German Reformed theologian

Heinrich Grüber (/de/; 24 June 1891 – 29 November 1975) was a Reformed theologian, pacifist and opponent of Nazism.

==Life==

===Until 1933===
Heinrich Grüber was born on 24 June 1891 in Stolberg in the Prussian Rhine Province (today part of North Rhine-Westphalia). His parents were the teacher Ernst Grüber and Alwine Grüber, née Cleven from Gulpen, living in the Protestant diaspora among a prevailingly Catholic population.

After graduating in 1910 from the gymnasium in Eschweiler, Grüber studied philosophy, history and theology at the Rhenish Frederick William University in Bonn and the Frederick William University of Berlin between 1910 and 1913. In Berlin he decided to become a pastor. In 1913 and 1914 Grüber held a scholarship of the Rijksuniversiteit Utrecht, interrupted by his first state examination in theology in early 1914 and a first religious appointment in Beyenburg as vicar of the Evangelical Church of the old-Prussian Union, a Protestant church combining congregations of Lutheran, Reformed and United Protestant alignment.

In 1915, Grüber was conscripted as a soldier and fought in World War I until 1918. In early 1918, he started an education as a military chaplain and in mid-1918 he passed the second state examination in theology and was accepted into the preacher seminary (Domkandidatenstift) at Berlin's Supreme Parish and Collegiate Church. He was tutored by court preacher Bruno Doehring. In 1920, he was ordained as pastor in Berlin and took his first ministry in Brackel, Dortmund. In June 1923 the French occupation forces prompted Grüber's expulsion from their occupied Ruhr area. Exiled in Berlin, Grüber engaged for the Rhine-Ruhr Relief (Rhein-Ruhr-Hilfe) collecting donations for the poor impoverished by the Occupation of the Rhineland and the Ruhr area. After his return in November 1923, he resumed his pastorate in Brackel, changing in 1925 to the Düsselthaler Anstalten, a diaconal youth welfare charity of the Inner Mission.

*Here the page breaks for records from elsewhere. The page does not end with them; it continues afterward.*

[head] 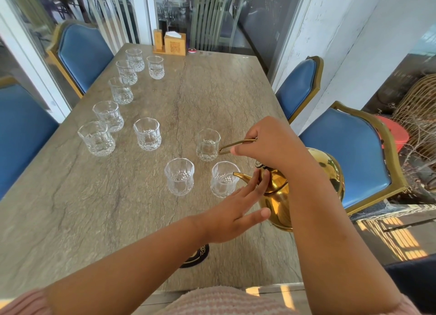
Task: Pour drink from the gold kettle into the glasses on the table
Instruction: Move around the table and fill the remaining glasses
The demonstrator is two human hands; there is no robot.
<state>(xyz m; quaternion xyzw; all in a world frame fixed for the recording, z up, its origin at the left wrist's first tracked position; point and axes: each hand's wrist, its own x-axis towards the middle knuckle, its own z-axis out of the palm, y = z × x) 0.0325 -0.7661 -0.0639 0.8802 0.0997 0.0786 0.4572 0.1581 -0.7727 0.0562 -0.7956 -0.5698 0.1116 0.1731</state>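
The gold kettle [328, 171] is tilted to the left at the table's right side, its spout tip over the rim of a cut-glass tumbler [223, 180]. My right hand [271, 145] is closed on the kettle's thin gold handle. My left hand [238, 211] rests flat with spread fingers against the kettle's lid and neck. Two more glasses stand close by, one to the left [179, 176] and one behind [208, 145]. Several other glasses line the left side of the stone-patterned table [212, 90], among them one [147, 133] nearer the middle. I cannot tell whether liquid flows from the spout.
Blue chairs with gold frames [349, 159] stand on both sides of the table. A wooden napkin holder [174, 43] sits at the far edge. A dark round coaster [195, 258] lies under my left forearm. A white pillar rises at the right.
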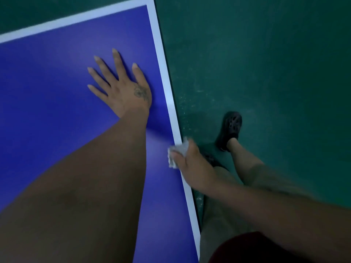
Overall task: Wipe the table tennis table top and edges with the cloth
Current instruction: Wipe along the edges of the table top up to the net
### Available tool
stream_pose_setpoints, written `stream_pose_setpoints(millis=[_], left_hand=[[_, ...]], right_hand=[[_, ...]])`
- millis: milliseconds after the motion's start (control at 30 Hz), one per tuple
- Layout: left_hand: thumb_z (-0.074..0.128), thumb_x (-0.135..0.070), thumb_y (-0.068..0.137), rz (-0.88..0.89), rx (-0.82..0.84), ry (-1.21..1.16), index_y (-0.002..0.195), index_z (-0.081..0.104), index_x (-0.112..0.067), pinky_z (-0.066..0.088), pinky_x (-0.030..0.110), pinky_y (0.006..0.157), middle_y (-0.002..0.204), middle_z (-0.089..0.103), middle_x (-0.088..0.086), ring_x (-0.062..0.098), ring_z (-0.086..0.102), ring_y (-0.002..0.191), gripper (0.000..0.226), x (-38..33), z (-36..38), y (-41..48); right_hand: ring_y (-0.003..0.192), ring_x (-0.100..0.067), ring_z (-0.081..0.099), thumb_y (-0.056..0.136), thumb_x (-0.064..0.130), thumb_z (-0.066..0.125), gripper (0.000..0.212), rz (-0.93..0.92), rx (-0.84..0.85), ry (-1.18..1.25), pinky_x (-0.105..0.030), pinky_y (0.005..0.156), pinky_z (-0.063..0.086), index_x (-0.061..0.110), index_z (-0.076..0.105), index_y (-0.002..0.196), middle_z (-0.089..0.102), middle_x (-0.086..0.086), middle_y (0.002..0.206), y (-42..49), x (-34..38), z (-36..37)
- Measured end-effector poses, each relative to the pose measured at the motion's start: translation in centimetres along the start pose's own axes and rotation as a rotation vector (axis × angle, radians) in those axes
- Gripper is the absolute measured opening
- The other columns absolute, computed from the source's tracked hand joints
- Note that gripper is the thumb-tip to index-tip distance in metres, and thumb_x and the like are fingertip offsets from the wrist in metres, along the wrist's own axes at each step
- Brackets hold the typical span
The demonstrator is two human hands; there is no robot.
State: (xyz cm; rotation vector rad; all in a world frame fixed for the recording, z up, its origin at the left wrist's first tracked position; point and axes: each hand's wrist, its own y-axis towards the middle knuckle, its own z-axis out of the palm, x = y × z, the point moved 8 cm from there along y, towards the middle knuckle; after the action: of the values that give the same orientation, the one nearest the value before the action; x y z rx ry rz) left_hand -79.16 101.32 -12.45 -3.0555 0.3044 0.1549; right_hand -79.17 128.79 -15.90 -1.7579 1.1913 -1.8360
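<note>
Resting flat on the one blue table tennis table [47, 88], the left hand [123, 92] lies palm down with all five fingers spread, holding nothing, just inside the table's white right border. Further right, the right hand [191, 164] pinches the single grey cloth [176, 154] against that border's edge. Beyond the table, one dark shoe [229, 130] stands on the green floor [275, 73].

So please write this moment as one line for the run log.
step: wiping edge | right hand: grip on cloth at table white side edge | left hand: flat, open on top
</note>
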Motion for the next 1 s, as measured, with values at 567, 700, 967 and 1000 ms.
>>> stream_pose_setpoints(millis=[567, 700, 967, 1000], left_hand=[[0.034, -0.054, 0.111, 0.003, -0.070, -0.012, 0.171, 0.028, -0.033, 0.007, 0.056, 0.134, 0.181, 0.017, 0.002, 0.029, 0.010, 0.168, 0.064, -0.4, -0.1, 2.1], [0.037, -0.052, 0.111, 0.010, -0.069, -0.017, 0.170, 0.030, -0.031, 0.008, 0.056, 0.134, 0.180, 0.017, 0.003, 0.029, 0.010, 0.168, 0.063, -0.3, -0.2, 2.0], [0.041, -0.048, 0.111, 0.036, -0.089, -0.032, 0.170, 0.031, -0.031, 0.009, 0.057, 0.134, 0.180, 0.018, 0.004, 0.029, 0.010, 0.168, 0.062, -0.2, 0.0, 2.0], [0.041, -0.047, 0.111, 0.037, -0.090, -0.031, 0.170, 0.031, -0.031, 0.010, 0.058, 0.134, 0.180, 0.018, 0.004, 0.029, 0.010, 0.168, 0.062, -0.2, 0.0, 2.0]], right_hand=[[0.121, -0.032, 0.062, 0.106, 0.063, 0.046, 0.064, -0.002, -0.184, -0.016, -0.045, 0.102, 0.049, 0.010, 0.044, 0.142, 0.058, -0.011, 0.142, 17.4, 16.5, -7.6], [0.109, -0.026, 0.061, 0.107, 0.060, 0.048, 0.063, -0.062, -0.162, -0.056, -0.039, 0.087, 0.048, 0.012, 0.038, 0.146, 0.056, -0.010, 0.137, 16.9, 16.4, -7.6], [0.131, -0.012, 0.052, 0.107, 0.053, 0.052, 0.071, 0.017, -0.008, -0.062, -0.031, 0.110, 0.042, 0.017, 0.026, 0.162, 0.043, 0.012, 0.138, 7.8, 7.6, -4.2], [0.131, -0.013, 0.052, 0.106, 0.053, 0.053, 0.070, 0.005, -0.039, -0.061, -0.030, 0.106, 0.043, 0.016, 0.029, 0.160, 0.042, 0.010, 0.136, 8.4, 8.4, -4.4]])
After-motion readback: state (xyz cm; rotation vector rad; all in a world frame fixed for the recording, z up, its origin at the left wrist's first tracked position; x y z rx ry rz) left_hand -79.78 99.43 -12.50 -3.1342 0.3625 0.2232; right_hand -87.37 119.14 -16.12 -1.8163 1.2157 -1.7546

Between 1926 and 1933 Grüber was head of the diaconal charity Stephanus-Stiftung Waldhof, a youth education institute (Jugendbildungsanstalt) in Templin. In 1927 Grüber parallelly built up an ecclesiastical volunteer labour service for unemployed persons in the Uckermark.

===During the Nazi reign===
In June 1933, he resigned from collaborating in the labour service after the Nazi government had merged the various volunteer labour services into the obligatory Reichsarbeitsdienst. Thus provoking Nazi suspicion, Grüber was fired as head of Waldhof youth service in August the same year. Already then Grüber joined the Nazi-opposing Emergency Covenant of Pastors (Pfarrernotbund).

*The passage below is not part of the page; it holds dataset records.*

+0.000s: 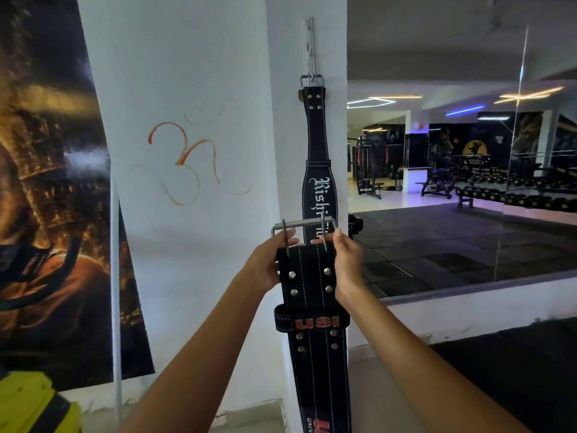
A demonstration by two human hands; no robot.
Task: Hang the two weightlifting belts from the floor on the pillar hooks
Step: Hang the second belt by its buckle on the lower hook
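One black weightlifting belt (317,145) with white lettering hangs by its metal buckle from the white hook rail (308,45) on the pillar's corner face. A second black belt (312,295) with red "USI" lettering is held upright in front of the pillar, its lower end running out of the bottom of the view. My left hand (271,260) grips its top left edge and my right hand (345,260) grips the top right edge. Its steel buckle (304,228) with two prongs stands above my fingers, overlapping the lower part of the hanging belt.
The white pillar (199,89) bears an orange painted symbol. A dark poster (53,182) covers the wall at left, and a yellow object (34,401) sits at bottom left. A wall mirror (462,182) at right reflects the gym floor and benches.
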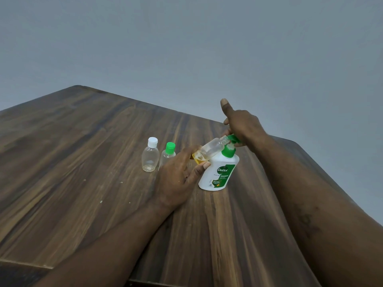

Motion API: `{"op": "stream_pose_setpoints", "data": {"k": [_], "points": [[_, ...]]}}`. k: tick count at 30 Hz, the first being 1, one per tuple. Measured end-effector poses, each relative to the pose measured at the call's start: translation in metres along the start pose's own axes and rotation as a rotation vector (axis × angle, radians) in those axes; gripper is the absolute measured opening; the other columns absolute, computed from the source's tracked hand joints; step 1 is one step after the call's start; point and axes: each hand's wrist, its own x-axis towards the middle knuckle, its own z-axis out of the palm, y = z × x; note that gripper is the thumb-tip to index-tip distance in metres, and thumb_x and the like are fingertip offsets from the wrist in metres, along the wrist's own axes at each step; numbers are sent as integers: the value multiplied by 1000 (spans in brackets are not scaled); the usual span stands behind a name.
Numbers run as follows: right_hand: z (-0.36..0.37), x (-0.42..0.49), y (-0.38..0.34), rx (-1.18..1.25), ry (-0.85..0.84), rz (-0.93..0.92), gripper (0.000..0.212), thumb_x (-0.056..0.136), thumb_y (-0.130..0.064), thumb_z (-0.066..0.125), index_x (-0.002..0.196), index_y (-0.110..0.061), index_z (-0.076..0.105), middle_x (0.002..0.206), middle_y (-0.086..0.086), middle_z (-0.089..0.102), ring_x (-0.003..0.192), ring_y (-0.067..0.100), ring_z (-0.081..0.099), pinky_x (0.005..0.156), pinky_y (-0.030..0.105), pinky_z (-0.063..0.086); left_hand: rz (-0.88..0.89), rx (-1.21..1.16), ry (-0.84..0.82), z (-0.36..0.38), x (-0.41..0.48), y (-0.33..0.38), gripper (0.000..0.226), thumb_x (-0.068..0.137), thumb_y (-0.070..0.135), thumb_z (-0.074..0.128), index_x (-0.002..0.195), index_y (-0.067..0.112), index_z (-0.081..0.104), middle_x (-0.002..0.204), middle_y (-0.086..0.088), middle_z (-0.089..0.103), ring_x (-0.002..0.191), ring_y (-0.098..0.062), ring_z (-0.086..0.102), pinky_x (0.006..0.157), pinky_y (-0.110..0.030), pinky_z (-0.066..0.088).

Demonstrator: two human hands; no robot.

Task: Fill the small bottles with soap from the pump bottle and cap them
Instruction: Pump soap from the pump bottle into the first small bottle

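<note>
The left hand (178, 175) grips an uncapped small bottle (213, 149) by its base. The bottle is tilted, with its open neck up against the green nozzle (233, 138) of the pump bottle (219, 172), and a little yellow soap sits at its lower end. The right hand (242, 127) lies over the pump head with fingers curled on it and thumb sticking up. The pump bottle stands on the table (83, 162). Just left of the hands stand a white-capped bottle (150, 156) and a green-capped bottle (168, 154), both looking empty.
</note>
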Motion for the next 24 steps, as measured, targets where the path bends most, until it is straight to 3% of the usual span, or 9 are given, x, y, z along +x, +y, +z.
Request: {"op": "stream_pose_setpoints", "data": {"k": [4, 7, 11, 16, 20, 22, 24], "points": [[7, -8, 6, -2, -97, 47, 82, 98, -79, 28, 110, -10, 71, 98, 7, 66, 89, 26, 66, 79, 41, 59, 12, 10, -12, 1, 0, 0, 40, 97, 45, 62, 127, 18, 65, 74, 33, 52, 73, 15, 54, 64, -2, 33], [13, -8, 11, -1, -135, 33, 75, 101, -74, 33, 114, -11, 71, 101, 1, 67, 96, 24, 61, 92, 43, 53, 22, 18, -15, 0, 0, -2, 40, 97, 44, 62, 126, 16, 66, 74, 33, 50, 74, 16, 54, 64, -1, 32], [15, -9, 9, -1, -115, 22, 76, 100, -74, 35, 114, -10, 73, 92, -1, 63, 93, 24, 61, 97, 46, 53, 22, 31, -3, 0, -1, -2, 40, 97, 43, 61, 127, 17, 65, 78, 35, 50, 76, 16, 54, 66, 0, 32], [2, -7, 0, -2, -52, 4, 85, 92, -86, 32, 101, -12, 73, 98, 9, 73, 88, 28, 70, 86, 48, 62, 30, 9, 9, -1, 0, 0, 34, 98, 38, 64, 126, 18, 65, 80, 36, 57, 74, 16, 54, 66, -1, 33], [-10, -2, -6, 56, -28, 6, 83, 92, -87, 30, 101, -15, 69, 82, 4, 78, 85, 25, 73, 81, 44, 63, 30, -1, 11, -1, 0, 0, 36, 98, 41, 63, 127, 19, 64, 82, 36, 55, 77, 16, 55, 67, -2, 34], [-6, -3, -7, 12, -27, -4, 86, 89, -89, 27, 101, -15, 71, 90, 6, 78, 91, 27, 71, 87, 48, 61, 31, -1, 7, -1, 1, 1, 36, 97, 39, 64, 126, 18, 65, 84, 36, 54, 78, 17, 55, 68, -1, 35], [4, -5, -1, -37, -51, 16, 90, 90, -88, 26, 111, -14, 72, 112, 10, 73, 102, 31, 68, 94, 52, 58, 31, 4, -5, -1, 1, 0, 36, 98, 41, 64, 126, 19, 64, 84, 36, 55, 77, 16, 56, 67, -2, 35]]}}
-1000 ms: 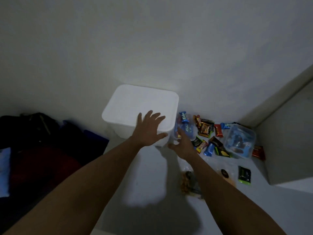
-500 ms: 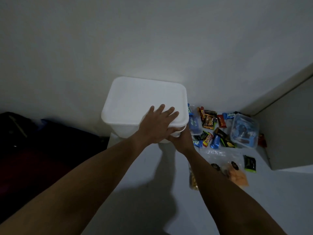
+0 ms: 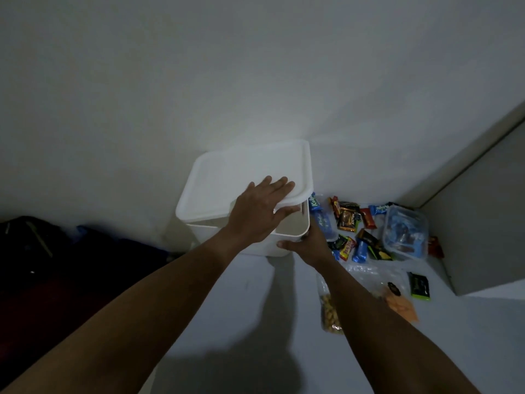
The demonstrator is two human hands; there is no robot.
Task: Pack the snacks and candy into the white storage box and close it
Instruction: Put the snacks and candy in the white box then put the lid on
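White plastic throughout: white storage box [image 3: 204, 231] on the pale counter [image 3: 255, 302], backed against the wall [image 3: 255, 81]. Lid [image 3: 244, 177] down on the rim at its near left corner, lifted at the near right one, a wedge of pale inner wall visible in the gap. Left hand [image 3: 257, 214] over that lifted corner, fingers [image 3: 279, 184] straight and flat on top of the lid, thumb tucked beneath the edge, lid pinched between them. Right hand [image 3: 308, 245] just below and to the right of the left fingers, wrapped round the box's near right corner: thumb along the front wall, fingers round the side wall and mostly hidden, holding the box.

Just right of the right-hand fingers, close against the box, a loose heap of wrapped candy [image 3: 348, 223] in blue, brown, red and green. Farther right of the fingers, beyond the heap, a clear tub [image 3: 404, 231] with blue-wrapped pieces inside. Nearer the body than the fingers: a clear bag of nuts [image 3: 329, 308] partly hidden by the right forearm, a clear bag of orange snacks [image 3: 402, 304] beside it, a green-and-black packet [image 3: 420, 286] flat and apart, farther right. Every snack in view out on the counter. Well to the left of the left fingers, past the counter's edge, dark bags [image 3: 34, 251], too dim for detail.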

On 2 February 1934, the presbytery (Domkirchenkollegium) of the Berlin Supreme Parish and Collegiate Church appointed the Reformed Grüber as the new pastor of the Kaulsdorf congregation, since this church held the ius patronatus, giving its presbytery the advowson for the Jesus Church in Kaulsdorf. The German Christian-dominated Kaulsdorf presbytery strictly rejected Grüber for being an opponent of their Faith Movement. But the March of Brandenburg ecclesiastical provincial consistory (the competent bureaucracy within the old-Prussian Church) insisted on his appointment as decided by the presbytery of the Supreme Parish and Collegiate Church. The office as old-Prussian pastor included the function as executive-in-chief of the Kaulsdorf presbytery. Thus conflicts were unavoidable. The German Christian presbyters of Kaulsdorf steadily denounced Grüber within the ecclesiastical bureaucracy for criticising Ludwig Müller, the then old-Prussian regional bishop (Landesbischof), and the Nazi party local group leader denounced him at the Gestapo, for criticising the Nazi sterilisation laws (see Nazi Eugenics) and for mercy and sympathy with the Jews.

Once in office, Grüber built up a Confessing Church congregation at Jesus Church, convening the few congregants opposing the Nazi interference and adulteration of Protestantism, previously unable to organise as a group in Kaulsdorf. As the officially appointed pastor Grüber held the regular services in Jesus Church, preaching against the cult of personality for Hitler, the severing armament of Germany and anti-Semitism.

However, other events, such as collections of money for purposes of the Confessing Church, meetings of its adherents or elections of their brethren council, paralleling the German Christian-dominated presbytery, were forbidden to take place as events open for the public, but only card-carrying members of the opposing Confessing Church were allowed. Grüber carried the – due to their colour so-called – Red Card No. 4, issued on 22 December 1934 by the Kaulsdorf Confessing congregation.

The information about Grüber's appointment spread among the adherents of the Confessing Church in neighbouring congregations comprising the competent deanery Berlin Land I, such as Ahrensfelde Village Church, Grace Church (Biesdorf), Blumberg, Fredersdorf bei Berlin, Friedrichsfelde Village Church, Heinersdorf Village Church, Tabor Church (Hohenschönhausen), Gospel Church (Karlshorst), Kleinschönebeck Village Church, Lichtenberg Village Church, Mahlsdorf Village Church, Marzahn Village Church, Neuenhagen bei Berlin, Petershagen bei Berlin, or Weißensee Village Church mostly without a local pastor supporting them. They started to travel for Sunday services to Jesus Church. Grüber encouraged them to establish Confessing congregations of their own and attended e.g. the formal foundation of Friedrichsfelde Confessing congregation on 1 February 1935.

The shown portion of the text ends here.